EXERCISE: Copying exactly, give the lines in the material below from the one with "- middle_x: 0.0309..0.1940" to the one with "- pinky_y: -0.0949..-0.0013", ends included, and nothing besides.

PROVIDED DATA:
##############################

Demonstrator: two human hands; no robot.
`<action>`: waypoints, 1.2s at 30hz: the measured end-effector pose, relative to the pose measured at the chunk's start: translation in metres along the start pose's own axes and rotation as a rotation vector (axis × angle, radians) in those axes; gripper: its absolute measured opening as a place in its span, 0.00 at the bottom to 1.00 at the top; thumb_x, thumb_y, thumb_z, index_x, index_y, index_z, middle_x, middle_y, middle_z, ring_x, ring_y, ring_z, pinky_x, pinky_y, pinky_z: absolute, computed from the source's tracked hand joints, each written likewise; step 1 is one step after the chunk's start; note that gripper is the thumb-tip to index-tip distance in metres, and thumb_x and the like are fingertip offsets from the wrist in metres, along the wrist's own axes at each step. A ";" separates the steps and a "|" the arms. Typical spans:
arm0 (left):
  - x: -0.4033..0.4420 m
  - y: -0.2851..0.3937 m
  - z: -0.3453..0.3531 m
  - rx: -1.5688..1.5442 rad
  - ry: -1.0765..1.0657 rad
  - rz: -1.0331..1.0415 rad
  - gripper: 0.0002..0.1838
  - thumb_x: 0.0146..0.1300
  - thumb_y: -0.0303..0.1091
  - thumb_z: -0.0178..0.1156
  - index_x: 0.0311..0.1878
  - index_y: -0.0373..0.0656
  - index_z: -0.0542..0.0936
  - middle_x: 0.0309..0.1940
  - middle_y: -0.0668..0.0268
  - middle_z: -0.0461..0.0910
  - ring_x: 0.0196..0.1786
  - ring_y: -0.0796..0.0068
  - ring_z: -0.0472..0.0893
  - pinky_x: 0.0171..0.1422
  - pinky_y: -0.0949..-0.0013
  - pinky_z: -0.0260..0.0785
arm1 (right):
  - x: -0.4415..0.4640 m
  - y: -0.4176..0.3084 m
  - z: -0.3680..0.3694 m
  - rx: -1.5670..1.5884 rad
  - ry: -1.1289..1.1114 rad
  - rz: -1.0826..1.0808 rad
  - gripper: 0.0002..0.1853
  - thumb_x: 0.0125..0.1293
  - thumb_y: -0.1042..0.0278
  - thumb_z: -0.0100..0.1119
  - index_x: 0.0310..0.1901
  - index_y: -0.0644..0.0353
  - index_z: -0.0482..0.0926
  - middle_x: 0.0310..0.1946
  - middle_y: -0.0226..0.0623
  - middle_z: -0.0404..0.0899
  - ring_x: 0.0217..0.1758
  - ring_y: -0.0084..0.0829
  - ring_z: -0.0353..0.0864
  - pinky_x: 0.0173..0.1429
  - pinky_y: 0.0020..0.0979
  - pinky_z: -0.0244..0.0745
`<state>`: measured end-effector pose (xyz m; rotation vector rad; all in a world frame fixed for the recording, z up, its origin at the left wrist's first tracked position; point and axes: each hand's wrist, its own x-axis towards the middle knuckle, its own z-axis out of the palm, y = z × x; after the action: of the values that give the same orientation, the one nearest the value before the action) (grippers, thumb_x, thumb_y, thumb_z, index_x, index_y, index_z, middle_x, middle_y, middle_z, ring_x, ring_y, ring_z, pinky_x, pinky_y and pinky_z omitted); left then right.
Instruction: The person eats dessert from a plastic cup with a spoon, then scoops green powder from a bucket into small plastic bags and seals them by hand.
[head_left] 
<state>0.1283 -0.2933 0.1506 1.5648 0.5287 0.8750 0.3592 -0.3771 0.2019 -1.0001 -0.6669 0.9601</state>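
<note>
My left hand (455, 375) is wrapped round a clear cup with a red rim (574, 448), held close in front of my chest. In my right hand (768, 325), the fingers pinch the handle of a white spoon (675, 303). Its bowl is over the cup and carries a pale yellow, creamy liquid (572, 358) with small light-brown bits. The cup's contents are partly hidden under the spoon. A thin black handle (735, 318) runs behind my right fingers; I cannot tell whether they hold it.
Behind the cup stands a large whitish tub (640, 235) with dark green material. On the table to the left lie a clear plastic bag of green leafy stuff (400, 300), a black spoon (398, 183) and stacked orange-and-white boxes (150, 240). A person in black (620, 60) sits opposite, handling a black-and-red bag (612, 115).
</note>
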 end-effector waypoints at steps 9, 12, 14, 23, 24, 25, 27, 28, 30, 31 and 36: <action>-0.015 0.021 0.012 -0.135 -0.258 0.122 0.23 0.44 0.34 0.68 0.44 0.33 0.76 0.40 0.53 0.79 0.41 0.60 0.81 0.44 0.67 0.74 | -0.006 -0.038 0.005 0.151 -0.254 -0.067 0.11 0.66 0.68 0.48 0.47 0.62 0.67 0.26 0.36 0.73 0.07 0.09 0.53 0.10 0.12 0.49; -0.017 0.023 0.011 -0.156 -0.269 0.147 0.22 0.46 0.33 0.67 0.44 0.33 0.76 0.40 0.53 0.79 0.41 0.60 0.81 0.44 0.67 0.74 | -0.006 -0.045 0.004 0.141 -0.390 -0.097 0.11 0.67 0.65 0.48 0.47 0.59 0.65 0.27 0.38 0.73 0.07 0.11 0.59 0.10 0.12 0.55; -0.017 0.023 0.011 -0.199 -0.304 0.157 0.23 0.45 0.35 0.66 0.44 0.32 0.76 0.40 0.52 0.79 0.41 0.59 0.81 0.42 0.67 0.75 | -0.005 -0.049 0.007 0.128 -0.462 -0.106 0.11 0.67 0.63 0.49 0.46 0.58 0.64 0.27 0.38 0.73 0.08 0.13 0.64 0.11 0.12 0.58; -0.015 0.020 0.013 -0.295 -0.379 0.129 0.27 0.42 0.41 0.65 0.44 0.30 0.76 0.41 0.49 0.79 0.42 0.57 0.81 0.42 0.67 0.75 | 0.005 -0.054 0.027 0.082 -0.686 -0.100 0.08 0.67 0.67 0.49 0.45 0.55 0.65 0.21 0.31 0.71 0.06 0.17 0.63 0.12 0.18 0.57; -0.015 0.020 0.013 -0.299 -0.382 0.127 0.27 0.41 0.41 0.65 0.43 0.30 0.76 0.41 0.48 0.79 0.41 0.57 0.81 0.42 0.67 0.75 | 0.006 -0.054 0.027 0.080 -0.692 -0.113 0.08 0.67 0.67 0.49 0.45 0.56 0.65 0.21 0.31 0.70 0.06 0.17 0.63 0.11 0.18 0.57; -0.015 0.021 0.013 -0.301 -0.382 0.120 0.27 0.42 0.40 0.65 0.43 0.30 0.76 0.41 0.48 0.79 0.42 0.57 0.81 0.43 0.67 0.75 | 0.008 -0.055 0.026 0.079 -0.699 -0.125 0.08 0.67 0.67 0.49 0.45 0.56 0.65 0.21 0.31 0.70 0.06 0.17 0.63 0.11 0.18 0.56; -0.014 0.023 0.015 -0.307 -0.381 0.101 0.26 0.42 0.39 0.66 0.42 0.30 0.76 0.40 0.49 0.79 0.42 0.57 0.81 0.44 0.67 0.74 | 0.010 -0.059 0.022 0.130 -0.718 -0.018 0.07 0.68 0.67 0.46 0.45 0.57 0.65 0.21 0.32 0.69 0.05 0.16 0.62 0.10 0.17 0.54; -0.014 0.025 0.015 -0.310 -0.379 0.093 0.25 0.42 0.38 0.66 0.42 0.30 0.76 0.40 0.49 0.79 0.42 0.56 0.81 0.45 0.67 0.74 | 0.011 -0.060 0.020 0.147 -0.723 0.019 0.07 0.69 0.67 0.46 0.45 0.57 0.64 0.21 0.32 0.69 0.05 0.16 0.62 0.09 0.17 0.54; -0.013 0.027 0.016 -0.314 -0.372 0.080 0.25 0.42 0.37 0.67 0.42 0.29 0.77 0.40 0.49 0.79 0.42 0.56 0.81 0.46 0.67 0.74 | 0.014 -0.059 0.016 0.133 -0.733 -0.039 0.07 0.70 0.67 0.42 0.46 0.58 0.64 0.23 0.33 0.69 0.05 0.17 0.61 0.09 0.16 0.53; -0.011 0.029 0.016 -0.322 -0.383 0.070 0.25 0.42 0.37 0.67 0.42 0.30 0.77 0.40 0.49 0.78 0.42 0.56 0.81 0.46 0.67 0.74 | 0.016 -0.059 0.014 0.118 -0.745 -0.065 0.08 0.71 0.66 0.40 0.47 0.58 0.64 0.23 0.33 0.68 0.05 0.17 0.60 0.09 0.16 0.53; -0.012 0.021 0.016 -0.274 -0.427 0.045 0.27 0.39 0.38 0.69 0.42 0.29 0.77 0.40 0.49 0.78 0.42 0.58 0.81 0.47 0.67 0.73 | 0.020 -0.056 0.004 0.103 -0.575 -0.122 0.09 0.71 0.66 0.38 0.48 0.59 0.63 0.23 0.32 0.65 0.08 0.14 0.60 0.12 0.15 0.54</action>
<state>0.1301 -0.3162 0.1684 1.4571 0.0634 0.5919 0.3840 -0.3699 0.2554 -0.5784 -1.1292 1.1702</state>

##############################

RESULT FOR THIS TASK:
  - middle_x: 0.0309..0.1940
  - middle_y: -0.0668..0.0268
  - middle_z: -0.0461..0.0910
  - ring_x: 0.0196..0.1786
  - ring_y: -0.0796..0.0068
  - ring_z: -0.0472..0.0893
  - pinky_x: 0.0171..0.1422
  - pinky_y: -0.0949..-0.0013

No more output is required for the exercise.